La legislazione italiana prevede, tra le altre, la forma di affidamento condiviso dei figli, regolando non solo l’affidamento dei figli stessi, ma anche l’esercizio della potestà genitoriale in modo che ognuno dei genitori sia responsabile dei figli.

Al contrario dell’affidamento congiunto che richiede piena collaborazione e cooperazione tra i genitori in tema di affidamento, crescita, educazione e gestione dei figli, nell’affidamento condiviso è il giudice che stabilisce, in modo equo, la permanenza dei figli presso ciascun genitore e conseguentemente le responsabilità di ognuno nel momento in cui i figli sono lui affidati.

Tale provvedimento intende preservare i figli e il concetto di bigenitorialità secondo cui alla separazione non segue l’affidamento esclusivo dei figli ad uno dei due genitori.

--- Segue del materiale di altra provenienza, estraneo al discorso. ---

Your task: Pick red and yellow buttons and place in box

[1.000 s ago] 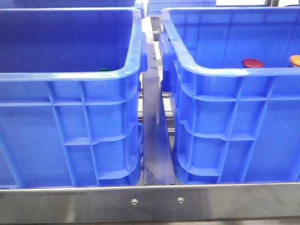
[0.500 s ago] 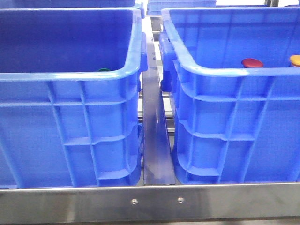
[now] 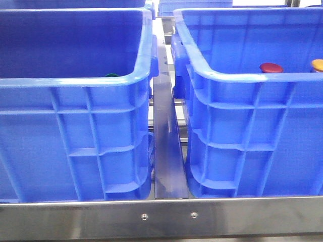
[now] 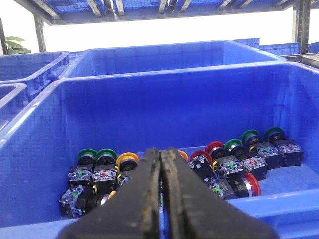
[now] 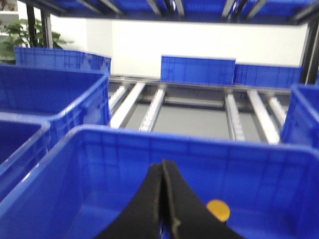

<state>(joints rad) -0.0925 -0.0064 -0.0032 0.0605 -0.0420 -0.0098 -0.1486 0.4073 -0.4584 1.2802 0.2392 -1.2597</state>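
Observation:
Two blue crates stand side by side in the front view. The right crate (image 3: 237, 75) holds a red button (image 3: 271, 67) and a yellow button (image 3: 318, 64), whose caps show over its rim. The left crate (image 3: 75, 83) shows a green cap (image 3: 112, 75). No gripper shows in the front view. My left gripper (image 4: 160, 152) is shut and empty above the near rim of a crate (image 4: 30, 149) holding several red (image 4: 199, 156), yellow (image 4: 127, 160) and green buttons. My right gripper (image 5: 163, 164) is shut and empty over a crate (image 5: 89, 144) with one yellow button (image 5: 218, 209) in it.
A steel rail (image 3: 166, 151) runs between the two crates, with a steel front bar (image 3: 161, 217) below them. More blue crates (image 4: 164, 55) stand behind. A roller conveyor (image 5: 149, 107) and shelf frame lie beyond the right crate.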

Tuttavia, ad oggi questo provvedimento non è sempre applicato ai diversi casi di separazione dei genitori, pare invece che venga applicato solo quando vi è esplicita domanda da parte dei genitori, in caso contrario, nella separazione dei genitori, continua ad essere applicata la legislazione come avveniva prima dell’introduzione dell’affidamento condiviso (legge 54 del 2006) che prevedeva la permanenza dei figli con il genitore convivente (di solito la madre).

Ecco dunque che questo provvedimento “non applicato” è stato ed è tutt’oggi fonte di critiche, soprattutto da parte di padri che si vedono sottrarre i figli dalle madri. Altre critiche ancora si pongono dal lato opposto, ovvero sul fatto che il provvedimento di affidamento condiviso possa portare all’esasperazione della lotta coniugale, andando conseguentemente, a minare la serenità dei figli.